Monte-Carlo simulation of localization dynamics of excitons in ZnO and CdZnO quantum well structures

TL;DR

This study uses Monte Carlo simulations to analyze how excitons localize and hop in ZnO and CdZnO quantum wells, comparing results with experimental photoluminescence data to understand localization dynamics.

Contribution

It introduces a Monte Carlo hopping model for exciton localization in ZnO-based quantum wells, validated against experimental PL and absorption data.

Findings

Qualitative agreement between simulated and experimental PL linewidths and Stokes shifts.

Localization density consistent with low-temperature absorption spectra.

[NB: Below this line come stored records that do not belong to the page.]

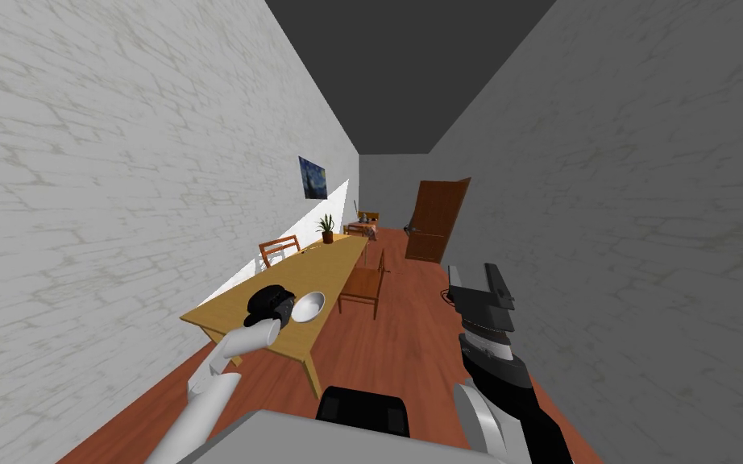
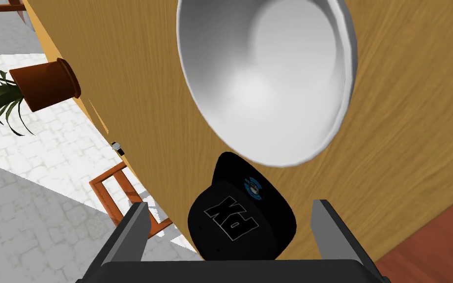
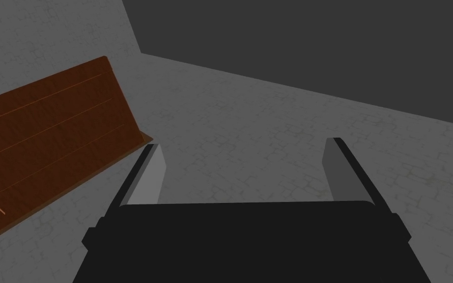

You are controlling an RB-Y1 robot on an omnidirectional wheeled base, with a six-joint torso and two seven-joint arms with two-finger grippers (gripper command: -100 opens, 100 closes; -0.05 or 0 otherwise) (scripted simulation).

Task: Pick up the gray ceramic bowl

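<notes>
A pale grey bowl (image 1: 309,307) sits upright near the close end of a long wooden table (image 1: 225,316). In the left wrist view the bowl (image 2: 265,73) lies just beyond my fingertips, on the table (image 2: 137,73). My left gripper (image 2: 230,204) hovers over the tabletop with its fingers open. A black cap (image 2: 242,221) with a logo lies below and between them, untouched. In the head view the left gripper (image 1: 281,310) is right beside the bowl. My right gripper (image 1: 483,280) is raised off to the right, away from the table, and stands open (image 3: 242,147) with nothing in it.
A potted plant (image 1: 327,229) stands further along the table by the wall. One wooden chair (image 1: 280,250) is on the wall side and another (image 1: 362,286) on the aisle side. A brown door (image 1: 438,219) stands open at the far right. The floor is red-brown wood.
</notes>
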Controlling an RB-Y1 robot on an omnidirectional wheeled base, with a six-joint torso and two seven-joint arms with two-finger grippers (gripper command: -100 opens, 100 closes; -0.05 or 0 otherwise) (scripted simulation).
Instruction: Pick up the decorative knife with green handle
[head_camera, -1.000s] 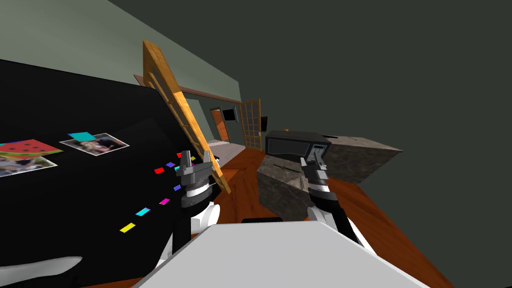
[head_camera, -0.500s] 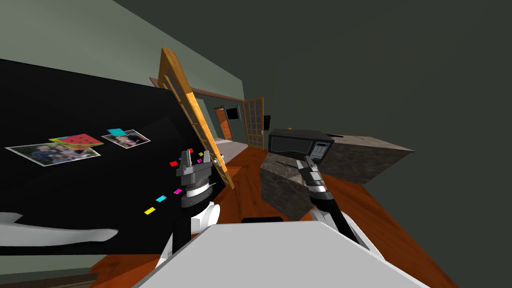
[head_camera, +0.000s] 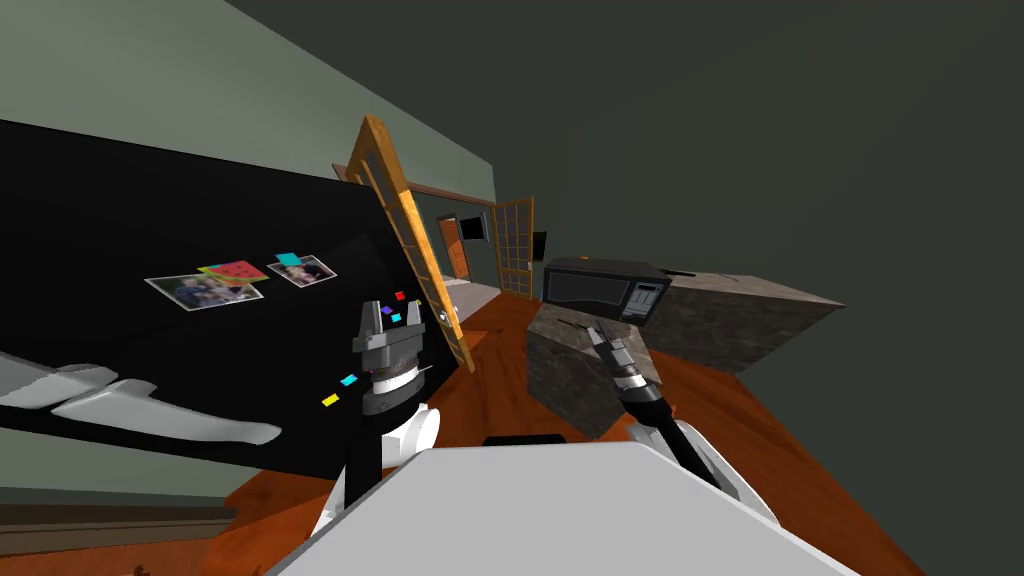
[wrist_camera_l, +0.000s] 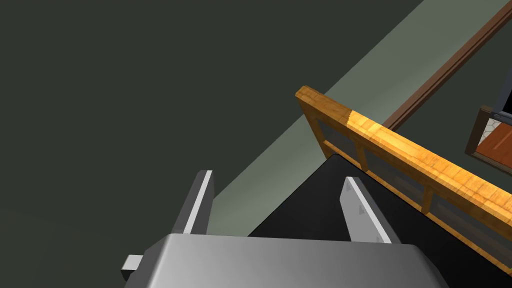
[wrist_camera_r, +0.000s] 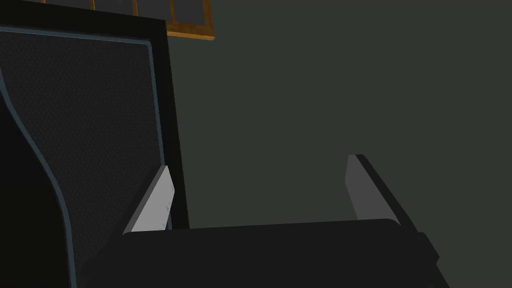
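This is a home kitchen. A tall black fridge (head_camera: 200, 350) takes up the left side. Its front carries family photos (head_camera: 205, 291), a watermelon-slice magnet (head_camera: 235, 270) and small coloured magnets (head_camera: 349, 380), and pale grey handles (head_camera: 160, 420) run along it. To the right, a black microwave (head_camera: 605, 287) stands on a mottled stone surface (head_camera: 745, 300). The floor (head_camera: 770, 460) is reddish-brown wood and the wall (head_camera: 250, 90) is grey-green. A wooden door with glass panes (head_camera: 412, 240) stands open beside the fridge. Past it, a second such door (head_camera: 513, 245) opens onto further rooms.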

Inhomogeneous broadening affects linewidth measurements.

Abstract

Localization dynamics of excitons was studied for ZnO/MgZnO and CdZnO/MgZnO quantum wells (QW). The experimental photoluminescence (PL) and absorption data were compared with the results of Monte Carlo simulation in which the excitonic hopping was modeled. The temperature-dependent PL linewidth and Stokes shift were found to be in a qualitatively reasonable agreement with the hopping model, with accounting for an additional inhomogeneous broadening for the case of linewidth. The density of localized states used in the simulation for the CdZnO QW was consistent with the absorption spectrum taken at 5 K.